**What is being asked**
Give back every line of the data exactly. Pictures are not part of the copy.
========================
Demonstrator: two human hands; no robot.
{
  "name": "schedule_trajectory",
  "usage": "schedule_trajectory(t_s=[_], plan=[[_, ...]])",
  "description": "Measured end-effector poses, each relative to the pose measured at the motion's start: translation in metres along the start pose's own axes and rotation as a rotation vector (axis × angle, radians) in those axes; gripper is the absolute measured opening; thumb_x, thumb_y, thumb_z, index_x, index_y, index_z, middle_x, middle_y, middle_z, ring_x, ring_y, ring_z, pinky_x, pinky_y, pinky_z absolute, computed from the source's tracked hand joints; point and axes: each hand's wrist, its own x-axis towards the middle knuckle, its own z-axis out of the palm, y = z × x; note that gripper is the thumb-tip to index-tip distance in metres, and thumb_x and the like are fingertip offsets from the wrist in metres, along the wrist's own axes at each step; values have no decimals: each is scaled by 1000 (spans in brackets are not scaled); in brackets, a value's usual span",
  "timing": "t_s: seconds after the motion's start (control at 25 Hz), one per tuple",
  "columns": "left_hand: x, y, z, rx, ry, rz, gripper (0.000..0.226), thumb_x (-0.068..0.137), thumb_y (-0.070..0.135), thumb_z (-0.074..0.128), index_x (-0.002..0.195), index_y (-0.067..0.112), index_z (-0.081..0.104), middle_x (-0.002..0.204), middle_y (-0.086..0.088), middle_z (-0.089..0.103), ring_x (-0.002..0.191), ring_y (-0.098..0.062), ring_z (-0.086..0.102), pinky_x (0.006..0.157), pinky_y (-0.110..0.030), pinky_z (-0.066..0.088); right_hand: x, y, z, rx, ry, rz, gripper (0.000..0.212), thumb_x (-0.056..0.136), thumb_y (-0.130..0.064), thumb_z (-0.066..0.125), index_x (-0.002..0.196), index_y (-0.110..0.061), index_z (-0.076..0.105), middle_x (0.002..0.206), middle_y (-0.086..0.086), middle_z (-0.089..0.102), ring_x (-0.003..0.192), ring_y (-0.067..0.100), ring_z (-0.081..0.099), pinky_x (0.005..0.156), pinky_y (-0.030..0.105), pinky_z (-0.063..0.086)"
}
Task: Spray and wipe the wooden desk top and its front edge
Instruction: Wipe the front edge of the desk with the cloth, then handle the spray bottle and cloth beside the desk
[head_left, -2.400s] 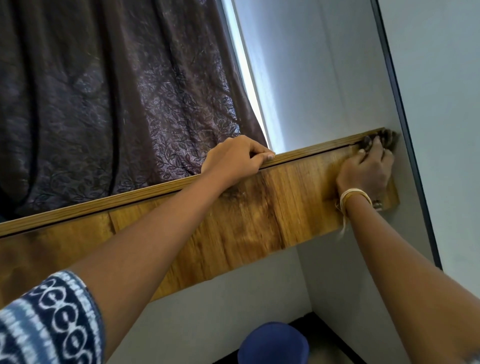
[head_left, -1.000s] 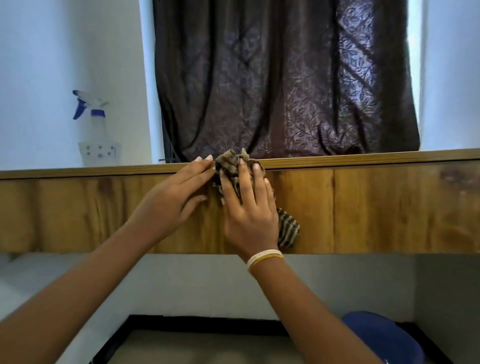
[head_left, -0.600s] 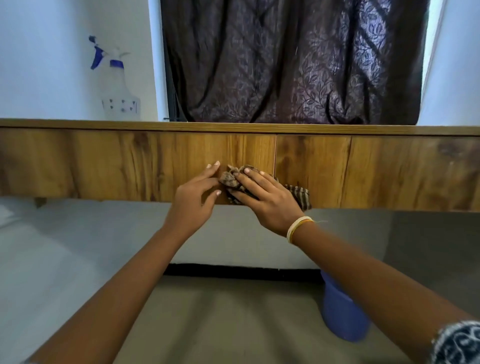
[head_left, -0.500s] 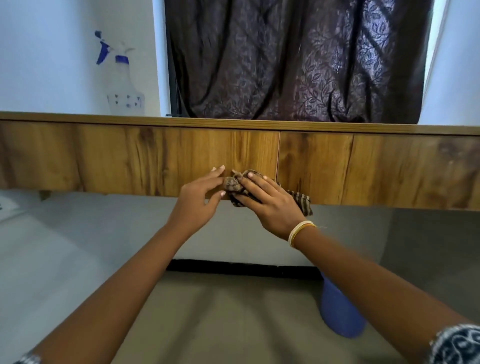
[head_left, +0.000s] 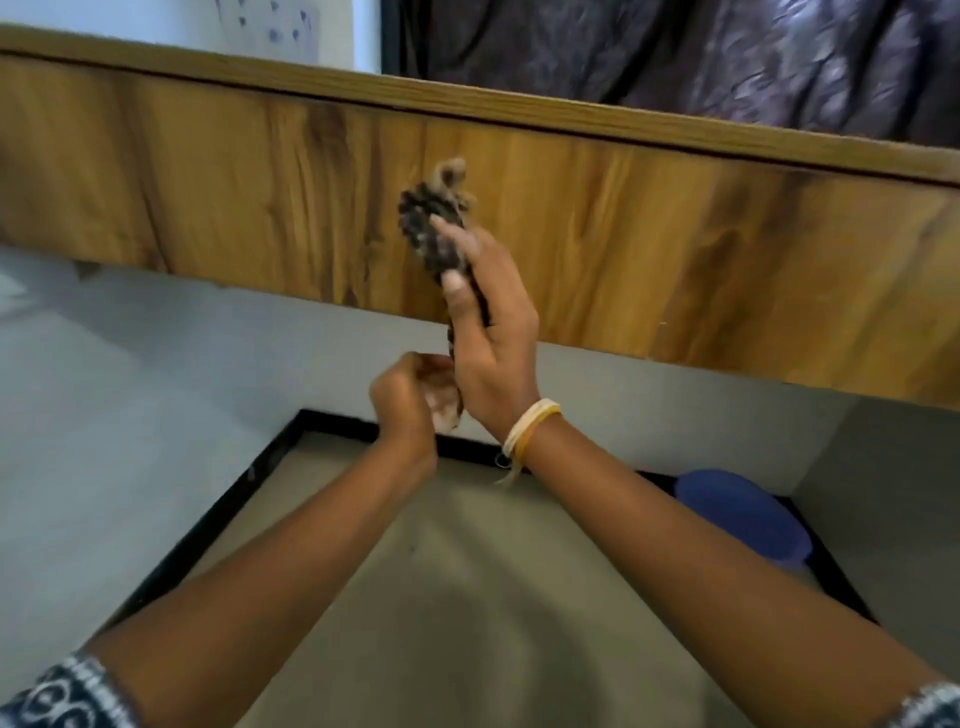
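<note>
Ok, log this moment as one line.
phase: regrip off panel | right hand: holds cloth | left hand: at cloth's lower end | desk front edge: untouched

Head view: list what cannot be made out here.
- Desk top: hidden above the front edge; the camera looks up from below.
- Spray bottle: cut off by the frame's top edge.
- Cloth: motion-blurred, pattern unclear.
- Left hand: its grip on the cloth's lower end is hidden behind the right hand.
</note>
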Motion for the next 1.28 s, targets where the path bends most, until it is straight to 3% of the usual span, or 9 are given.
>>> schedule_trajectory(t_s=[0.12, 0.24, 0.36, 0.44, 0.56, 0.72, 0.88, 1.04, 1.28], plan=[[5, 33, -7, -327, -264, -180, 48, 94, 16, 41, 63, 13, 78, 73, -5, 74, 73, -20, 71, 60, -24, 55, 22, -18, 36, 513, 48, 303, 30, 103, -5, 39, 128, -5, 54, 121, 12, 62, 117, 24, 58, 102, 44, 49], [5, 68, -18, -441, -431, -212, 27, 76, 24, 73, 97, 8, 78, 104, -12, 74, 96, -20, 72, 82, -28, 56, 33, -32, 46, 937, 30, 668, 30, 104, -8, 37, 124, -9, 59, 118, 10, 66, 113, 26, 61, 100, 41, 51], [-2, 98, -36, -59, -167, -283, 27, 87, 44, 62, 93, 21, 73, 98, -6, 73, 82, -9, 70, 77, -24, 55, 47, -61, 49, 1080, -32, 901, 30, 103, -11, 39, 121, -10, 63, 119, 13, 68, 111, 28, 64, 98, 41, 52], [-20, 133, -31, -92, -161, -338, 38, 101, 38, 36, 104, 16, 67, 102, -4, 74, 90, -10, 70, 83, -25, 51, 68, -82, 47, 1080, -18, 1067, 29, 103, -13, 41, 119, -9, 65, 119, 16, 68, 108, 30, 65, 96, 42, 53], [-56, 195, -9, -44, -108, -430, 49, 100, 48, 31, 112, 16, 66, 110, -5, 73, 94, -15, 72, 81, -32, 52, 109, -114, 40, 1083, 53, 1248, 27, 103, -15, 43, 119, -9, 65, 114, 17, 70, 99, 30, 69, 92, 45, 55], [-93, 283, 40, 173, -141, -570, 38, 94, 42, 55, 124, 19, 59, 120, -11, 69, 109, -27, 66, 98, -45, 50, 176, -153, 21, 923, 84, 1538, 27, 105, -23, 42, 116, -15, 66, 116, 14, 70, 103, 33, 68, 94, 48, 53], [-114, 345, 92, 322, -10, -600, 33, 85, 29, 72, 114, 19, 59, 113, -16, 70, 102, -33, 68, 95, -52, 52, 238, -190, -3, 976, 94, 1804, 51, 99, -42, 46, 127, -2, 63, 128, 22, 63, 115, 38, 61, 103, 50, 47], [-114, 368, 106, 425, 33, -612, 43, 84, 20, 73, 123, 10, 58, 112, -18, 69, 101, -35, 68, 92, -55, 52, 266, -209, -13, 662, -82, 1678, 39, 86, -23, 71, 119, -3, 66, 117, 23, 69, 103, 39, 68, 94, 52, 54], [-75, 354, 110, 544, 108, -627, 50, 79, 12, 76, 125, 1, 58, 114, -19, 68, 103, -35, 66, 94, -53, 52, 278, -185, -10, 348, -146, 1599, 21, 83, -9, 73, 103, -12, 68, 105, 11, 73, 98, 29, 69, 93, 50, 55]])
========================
**Answer section**
Demonstrator: two human hands; no robot.
{
  "name": "schedule_trajectory",
  "usage": "schedule_trajectory(t_s=[_], plan=[[_, ...]])",
  "description": "Measured end-effector poses, each relative to the pose measured at the motion's start: translation in metres along the start pose's own axes and rotation as a rotation vector (axis × angle, radians) in those axes; gripper is the absolute measured opening; thumb_x, thumb_y, thumb_z, index_x, index_y, index_z, middle_x, middle_y, middle_z, ring_x, ring_y, ring_z, pinky_x, pinky_y, pinky_z absolute, computed from the source's tracked hand joints; point and axes: each hand's wrist, its own x-axis towards the middle knuckle, its own z-axis out of the palm, y = z × x; note that gripper is the thumb-tip to index-tip distance in metres, and thumb_x and the like are fingertip offsets from the wrist in metres, along the wrist's own axes at each step; values have no decimals: each is scaled by 1000 (spans in brackets are not scaled); in brackets, a value's usual span",
  "timing": "t_s: seconds after the motion's start (control at 25 Hz), one per tuple",
  "columns": "left_hand: x, y, z, rx, ry, rz, gripper (0.000..0.226), thumb_x (-0.068..0.137), thumb_y (-0.070..0.135), thumb_z (-0.074..0.128), index_x (-0.002..0.195), index_y (-0.067..0.112), index_z (-0.081..0.104), middle_x (-0.002..0.204), middle_y (-0.086..0.088), middle_z (-0.089..0.103), ring_x (-0.002..0.191), ring_y (-0.098..0.062), ring_z (-0.086..0.102), pinky_x (0.006..0.157), pinky_y (-0.110..0.030), pinky_z (-0.066..0.088); right_hand: x, y, z, rx, ry, rz, gripper (0.000..0.212), thumb_x (-0.056..0.136), thumb_y (-0.130..0.064), thumb_z (-0.066..0.125), index_x (-0.002..0.196), index_y (-0.110..0.061), index_z (-0.076..0.105), middle_x (0.002..0.206), middle_y (-0.086..0.086), middle_z (-0.089..0.102), ring_x (-0.003..0.192), ring_y (-0.067..0.100), ring_z (-0.081..0.099), pinky_x (0.005..0.156), pinky_y (-0.030..0.105), pinky_z (-0.063..0.086)"
}
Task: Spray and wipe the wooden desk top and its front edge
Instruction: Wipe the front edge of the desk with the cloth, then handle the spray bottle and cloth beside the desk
[head_left, -2.400s] 
[head_left, -1.000s] 
[head_left, -0.600s] 
[head_left, -0.500s] 
[head_left, +0.000s] 
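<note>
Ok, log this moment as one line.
phase: regrip off panel | right hand: holds cloth | left hand: at cloth's lower end | desk front edge: untouched

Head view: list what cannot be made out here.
- Desk top: hidden above the front edge; the camera looks up from below.
- Spray bottle: cut off by the frame's top edge.
- Cloth: motion-blurred, pattern unclear.
- Left hand: its grip on the cloth's lower end is hidden behind the right hand.
</note>
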Motion for the next 1.28 s, targets where the path bends most, until it is straight to 3% of the usual span, or 9 are given.
>>> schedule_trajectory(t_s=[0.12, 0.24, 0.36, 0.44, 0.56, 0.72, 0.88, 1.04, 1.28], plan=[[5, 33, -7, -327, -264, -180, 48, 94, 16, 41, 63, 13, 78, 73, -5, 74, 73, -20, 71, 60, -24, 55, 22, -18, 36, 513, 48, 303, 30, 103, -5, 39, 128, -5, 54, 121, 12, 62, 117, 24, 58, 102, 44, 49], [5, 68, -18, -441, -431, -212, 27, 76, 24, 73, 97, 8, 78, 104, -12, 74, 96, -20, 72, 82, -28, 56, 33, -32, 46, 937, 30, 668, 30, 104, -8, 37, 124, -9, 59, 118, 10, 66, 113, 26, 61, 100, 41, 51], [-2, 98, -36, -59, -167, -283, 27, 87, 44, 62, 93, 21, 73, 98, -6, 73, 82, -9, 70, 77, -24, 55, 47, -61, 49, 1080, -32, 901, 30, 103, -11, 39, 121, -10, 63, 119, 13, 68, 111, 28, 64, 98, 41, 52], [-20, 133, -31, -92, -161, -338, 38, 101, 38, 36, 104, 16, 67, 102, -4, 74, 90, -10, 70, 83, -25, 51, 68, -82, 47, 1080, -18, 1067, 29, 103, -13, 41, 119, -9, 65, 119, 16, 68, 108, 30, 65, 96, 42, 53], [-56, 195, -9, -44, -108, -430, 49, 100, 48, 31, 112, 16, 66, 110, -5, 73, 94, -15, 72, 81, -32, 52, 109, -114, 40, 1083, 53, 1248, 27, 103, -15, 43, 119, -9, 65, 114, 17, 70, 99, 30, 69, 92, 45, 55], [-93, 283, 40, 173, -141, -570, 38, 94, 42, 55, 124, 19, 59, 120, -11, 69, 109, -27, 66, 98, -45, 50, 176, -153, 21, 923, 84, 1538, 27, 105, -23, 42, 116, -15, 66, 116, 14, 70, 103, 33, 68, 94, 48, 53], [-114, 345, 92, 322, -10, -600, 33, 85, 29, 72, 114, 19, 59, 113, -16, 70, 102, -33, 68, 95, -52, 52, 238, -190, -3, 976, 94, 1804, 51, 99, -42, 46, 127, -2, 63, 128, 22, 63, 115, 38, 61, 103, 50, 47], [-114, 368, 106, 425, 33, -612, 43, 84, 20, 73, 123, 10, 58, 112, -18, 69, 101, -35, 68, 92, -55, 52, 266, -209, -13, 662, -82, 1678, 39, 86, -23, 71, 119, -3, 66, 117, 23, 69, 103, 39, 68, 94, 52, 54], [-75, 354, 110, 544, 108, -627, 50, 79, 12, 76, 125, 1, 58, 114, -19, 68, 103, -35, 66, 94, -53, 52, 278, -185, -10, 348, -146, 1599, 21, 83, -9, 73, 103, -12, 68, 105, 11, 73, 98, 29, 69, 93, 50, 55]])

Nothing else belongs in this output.